### WORK TO BE COMPLETED
Omit the images and output every line of the data below exactly.

### SUPPLIED DATA
--------------------------------

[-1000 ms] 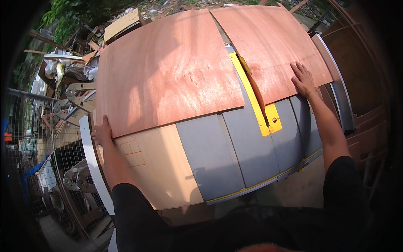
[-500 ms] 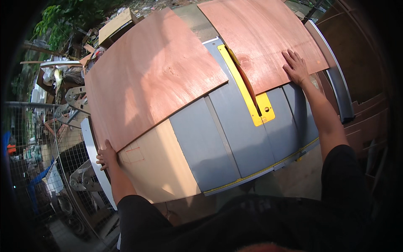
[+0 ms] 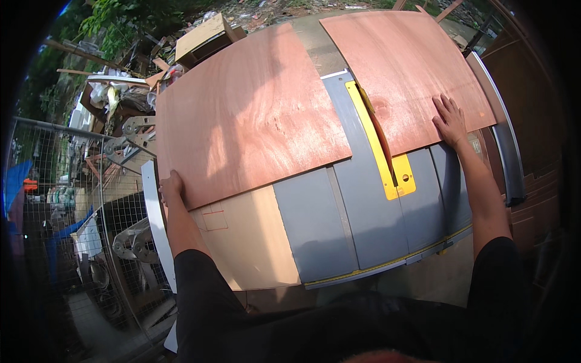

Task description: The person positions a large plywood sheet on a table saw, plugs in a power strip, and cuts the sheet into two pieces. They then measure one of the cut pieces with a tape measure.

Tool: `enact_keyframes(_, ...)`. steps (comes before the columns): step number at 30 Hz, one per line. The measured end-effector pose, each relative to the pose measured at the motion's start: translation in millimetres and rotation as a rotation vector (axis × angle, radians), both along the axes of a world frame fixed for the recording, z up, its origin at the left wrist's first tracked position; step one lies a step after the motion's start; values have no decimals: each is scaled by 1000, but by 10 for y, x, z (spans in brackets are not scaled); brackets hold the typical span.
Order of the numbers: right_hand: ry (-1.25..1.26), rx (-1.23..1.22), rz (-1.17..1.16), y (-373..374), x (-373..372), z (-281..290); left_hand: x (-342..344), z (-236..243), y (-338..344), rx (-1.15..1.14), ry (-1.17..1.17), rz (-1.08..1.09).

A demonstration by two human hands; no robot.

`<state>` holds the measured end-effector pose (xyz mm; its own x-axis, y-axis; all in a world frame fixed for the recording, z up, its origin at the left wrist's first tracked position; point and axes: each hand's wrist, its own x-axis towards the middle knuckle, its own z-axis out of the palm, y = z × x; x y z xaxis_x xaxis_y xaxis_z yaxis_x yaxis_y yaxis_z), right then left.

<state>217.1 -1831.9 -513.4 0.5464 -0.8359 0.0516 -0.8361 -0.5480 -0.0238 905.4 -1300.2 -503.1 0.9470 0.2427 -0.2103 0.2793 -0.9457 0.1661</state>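
Observation:
Two reddish plywood sheets lie on a grey table saw (image 3: 315, 224), apart on either side of its yellow throat plate (image 3: 370, 130). My left hand (image 3: 172, 186) is closed round the near left corner of the left plywood sheet (image 3: 254, 121), its fingers over the outer edge. On the right plywood sheet (image 3: 411, 72), my right hand (image 3: 451, 121) rests palm down with the fingers apart, close to the near edge. The right sheet's cut edge runs along the throat plate's slot. The blade cannot be clearly made out.
A pale wooden panel (image 3: 254, 242) with a red pencilled square extends the table on the left. Along the right runs a grey rail fence (image 3: 507, 145). A wire mesh fence (image 3: 60, 181) and metal machine arms (image 3: 138, 134) stand at left. Beyond lies a wooden box (image 3: 206, 39) among scrap.
The left sheet has turned slightly, its right end coming nearer me, with my left hand still at its corner. The right sheet and right hand keep about the same place; my view has shifted.

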Motion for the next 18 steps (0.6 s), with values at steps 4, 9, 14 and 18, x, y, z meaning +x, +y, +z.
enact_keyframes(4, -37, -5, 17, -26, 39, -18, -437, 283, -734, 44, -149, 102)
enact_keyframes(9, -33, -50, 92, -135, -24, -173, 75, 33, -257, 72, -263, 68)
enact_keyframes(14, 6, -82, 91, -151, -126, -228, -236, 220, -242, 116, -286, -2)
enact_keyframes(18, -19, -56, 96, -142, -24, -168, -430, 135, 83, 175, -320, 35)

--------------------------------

### RESULT
[-1000 ms] 
[-500 ms] 
[+0 ms] 

Task description: The person positions a large plywood sheet on a table saw, plugs in a power strip, and cuts the sheet into two pieces. They then measure one of the cut pieces with a tape measure.

Tool: `enact_keyframes(_, ...)`. steps (comes before the columns): step number at 30 Hz, one per line. The measured end-effector pose, each relative to the pose measured at the motion's start: translation in millimetres and rotation as a rotation vector (axis × angle, radians), both along the axes of a world frame fixed for the recording, z up, its origin at the left wrist's first tracked position; step one lies a step after the motion's start; values have no decimals: each is scaled by 1000, but by 10 for y, x, z (spans in brackets are not scaled); brackets hold the typical span.
Order of the numbers: right_hand: ry (-1.25..1.26), rx (-1.23..1.22), rz (-1.17..1.16), y (-373..374), x (-373..372), z (-281..290); left_hand: x (-342..344), z (-236..243), y (-338..344), rx (-1.15..1.14), ry (-1.17..1.17), rz (-1.08..1.09).

A demonstration by two human hands; no robot.

`<state>` holds the measured end-effector pose (xyz mm; its own x-axis, y-axis; all in a world frame fixed for the recording, z up, its origin at the left wrist's first tracked position; point and axes: each hand's wrist, its own x-axis towards the middle knuckle, its own z-axis out of the palm, y = z × x; x y z xaxis_x xaxis_y xaxis_z yaxis_x yaxis_y yaxis_z), right then left.

<state>217.1 -1831.9 -513.4 0.5464 -0.8359 0.0516 -0.8361 -0.5480 -0.0238 905.4 -1300.2 -503.1 0.9470 0.2427 -0.2103 0.2793 -0.9457 0.1661</state>
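Observation:
Two reddish plywood sheets lie on a grey table saw (image 3: 315, 224), apart on either side of its yellow throat plate (image 3: 370, 130). My left hand (image 3: 172, 186) is closed round the near left corner of the left plywood sheet (image 3: 254, 121), its fingers over the outer edge. On the right plywood sheet (image 3: 411, 72), my right hand (image 3: 451, 121) rests palm down with the fingers apart, close to the near edge. The right sheet's cut edge runs along the throat plate's slot. The blade cannot be clearly made out.
A pale wooden panel (image 3: 254, 242) with a red pencilled square extends the table on the left. Along the right runs a grey rail fence (image 3: 507, 145). A wire mesh fence (image 3: 60, 181) and metal machine arms (image 3: 138, 134) stand at left. Beyond lies a wooden box (image 3: 206, 39) among scrap.
The left sheet has turned slightly, its right end coming nearer me, with my left hand still at its corner. The right sheet and right hand keep about the same place; my view has shifted.
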
Motion for the next 18 steps (0.6 s), with values at steps 4, 9, 14 and 18, x, y, z meaning +x, +y, +z.
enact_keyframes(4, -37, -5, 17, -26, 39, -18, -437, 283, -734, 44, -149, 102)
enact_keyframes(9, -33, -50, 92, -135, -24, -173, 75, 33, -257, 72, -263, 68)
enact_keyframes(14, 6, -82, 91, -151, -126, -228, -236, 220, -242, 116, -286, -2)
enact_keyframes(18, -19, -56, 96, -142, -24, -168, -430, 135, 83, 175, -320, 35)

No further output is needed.